(Paris) Surprise… Stephan Eicher dribble les conventions, diffusant désormais sa musique au fil de l’eau, en digital, avec quatre nouveaux titres livrés ce vendredi, loin du format album en physique attendu pour un artiste de son rang.

Les quatre morceaux sont rassemblés sous le titre Autour de ton cou, comme un clin d’œil pour un artiste qui a décidé, justement, de ne plus avoir de corde ni de bride.

« Je sors d’une histoire complexe avec l’industrie du disque (un bras de fer l’a empêché de sortir des chansons originales entre 2012 et 2019), et après, quand le disque Homeless songs est sorti (2019) on n’a plus eu le temps de respirer avec la pandémie », dissèque le Suisse, rencontré par l’AFP à Paris.

L’air est même devenu étouffant autour de lui pendant la crise sanitaire. « J’ai perdu mon père avec ce virus, je n’ai pas pu l’enterrer, et mon équipe de musiciens et techniciens a vécu des moments sales dès mars 2020 (premier confinement) avec des cas de déprimes graves ».

Pour ses fans, et les autres, entendre sa musique maintenant sera comme remonter à la surface pour prendre une bouffée d’oxygène. « C’est pas moi qui serre autour de ton cou/C’est dans l’atmosphère/C’est bien fait pour nous », entend-on dans le morceau titre.

Philippe Djian, Sophie Calle

Un texte, encore une fois couché sur le papier par l’écrivain Philippe Djian après ses conversations avec le chanteur, qui sonne comme un écho aux crises, qu’elles soient sanitaire ou militaire avec l’invasion russe en Ukraine.

« Est-ce que ce qui nous arrive géopolitiquement c’est dû à l’extérieur, ou à nous, qui n’avons pas réagi ? On aurait pu se dire que plusieurs centaines de milliers de soldats autour de l’Ukraine ça faisait un peu beaucoup pour une manœuvre… », commente l’artiste au look immuable de mousquetaire.

Comme d’habitude, avec les mélodies d’Eicher et les textes de Djian, différents niveaux de lecture sont possibles, entre universel et intime, rudesse et douceur. Et, cette fois, une autre artiste embarque dans l’aventure, puisque Sophie Calle fournit le visuel.

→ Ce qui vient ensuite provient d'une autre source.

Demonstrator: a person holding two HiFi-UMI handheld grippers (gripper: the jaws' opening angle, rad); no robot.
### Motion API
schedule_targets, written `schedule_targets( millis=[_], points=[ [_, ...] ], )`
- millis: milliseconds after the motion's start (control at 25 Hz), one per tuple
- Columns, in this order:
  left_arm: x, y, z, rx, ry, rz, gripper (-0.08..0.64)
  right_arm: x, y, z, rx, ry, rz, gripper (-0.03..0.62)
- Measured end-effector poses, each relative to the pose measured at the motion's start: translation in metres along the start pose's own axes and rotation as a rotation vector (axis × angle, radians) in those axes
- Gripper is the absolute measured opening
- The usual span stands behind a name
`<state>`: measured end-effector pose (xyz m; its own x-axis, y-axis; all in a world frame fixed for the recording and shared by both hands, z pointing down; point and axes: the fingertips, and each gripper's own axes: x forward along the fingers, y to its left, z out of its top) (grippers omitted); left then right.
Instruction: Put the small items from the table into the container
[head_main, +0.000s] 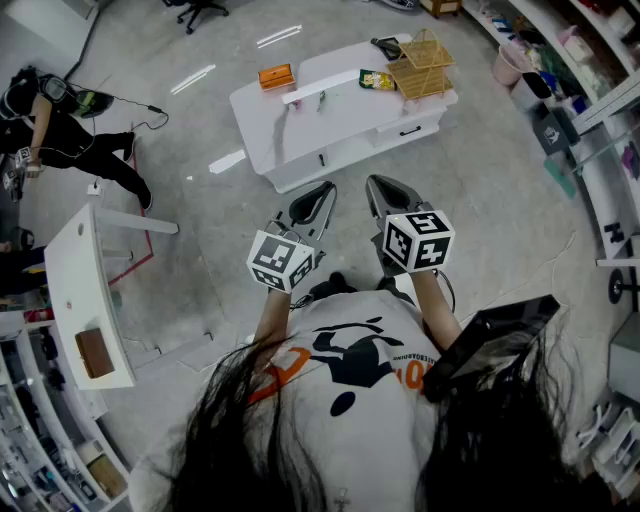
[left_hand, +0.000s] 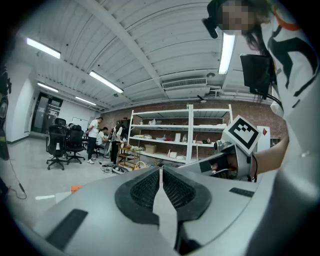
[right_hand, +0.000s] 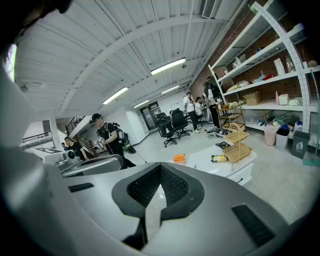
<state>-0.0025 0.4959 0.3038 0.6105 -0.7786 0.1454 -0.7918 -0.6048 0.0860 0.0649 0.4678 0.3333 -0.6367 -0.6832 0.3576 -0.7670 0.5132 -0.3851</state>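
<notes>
I see both grippers held out level, side by side, in front of the person's chest, and the task's things all lie well beyond their fingertips, untouched. The white table (head_main: 300, 125) stands far ahead of both tips. On it, an orange item (head_main: 276, 75) lies ahead of the left gripper (head_main: 322, 188) and slightly to the left of its tip. A green and yellow packet (head_main: 377, 80) lies almost straight ahead of the right gripper (head_main: 376, 182). The wire basket (head_main: 425, 62), a tiered container, stands just to the right of that packet, so ahead and to the right of the right fingertips. A dark item (head_main: 388, 46) lies just beyond the packet. The left gripper's jaws are pressed together with nothing between them. The right gripper's jaws are likewise fully closed and empty.
</notes>
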Motion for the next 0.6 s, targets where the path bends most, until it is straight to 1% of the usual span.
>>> schedule_targets(
  millis=[120,280,360,440,520,600],
  points=[
    [-0.005,0.008,-0.004,0.082,0.033,-0.008,0.012,0.01,0.007,-0.001,0.004,-0.001,0.004,0.014],
    [-0.01,0.01,-0.008,0.25,0.094,-0.054,0.012,0.021,0.014,-0.001,-0.006,-0.008,0.003,0.014],
    [-0.011,0.011,-0.012,0.312,0.127,-0.076,0.012,0.027,0.017,0.001,-0.009,-0.016,0.005,0.014],
    [-0.013,0.015,-0.014,0.322,0.141,-0.094,0.012,0.034,0.021,0.003,-0.005,-0.024,0.005,0.014],
    [-0.016,0.021,-0.015,0.297,0.136,-0.102,0.011,0.041,0.024,0.003,0.001,-0.029,0.002,0.014],
    [-0.019,0.03,-0.015,0.285,0.123,-0.09,0.011,0.048,0.026,0.002,0.008,-0.035,-0.003,0.014]
  ],
)
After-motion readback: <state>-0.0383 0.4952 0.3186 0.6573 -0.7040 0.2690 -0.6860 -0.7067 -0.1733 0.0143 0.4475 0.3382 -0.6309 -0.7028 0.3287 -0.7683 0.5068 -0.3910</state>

« C’est ma meilleure amie, je lui ai envoyé la chanson Autour de ton cou et je lui ai demandé pour l’illustrer si elle connaissait quelqu’un, car elle a un goût très sûr, connait des photographes », commence-t-il.

Suites rock, soul, électro…

« Mais elle aime beaucoup Autour de ton cou et elle m’a dit “Faut pas que tu fasses n’importe quoi, mec !” (rires). Je lui ai dit “je vois des mains, c’est un titre violent et tendre” et là elle me dit qu’elle travaille autour des mains de son père, décédé, comme le mien ». Elle lui montre alors une de ses créations, une photo de mains, qui sert donc à illustrer Autour de ton cou.

Ces quatre chansons ne seront pas sans suite. Il y aura « d’autres familles » de morceaux, prévient le sexagénaire. « Là, tout est écrit au piano, le prochain (lot), qu’on a fini à Bruxelles, sera très rock. Il y en aura un autre, soul, et puis j’ai toujours mes synthés pour une partie électronique. Peut-être que tout cela, en fin d’année, donnera une collection ».

« Presser un disque, c’est 3-4 mois, là avec internet, je veux une parenthèse, je l’enregistre aujourd’hui et je le livre demain, ça me rend financièrement critique, mais super-heureux pour l’artistique », insiste-t-il.

L’argent n’est pas un moteur, de toute façon. Ces artistes, qui, de leur vivant, vendent leurs droits pour des fortunes — à l’image de Bob Dylan — le laissent songeur. « Moi, si je vends mes droits ce sera pour la collectivité, pour soutenir des écoles de musique : Si Déjeuner en paix peut payer une salle de conservatoire, ça, c’est chic ».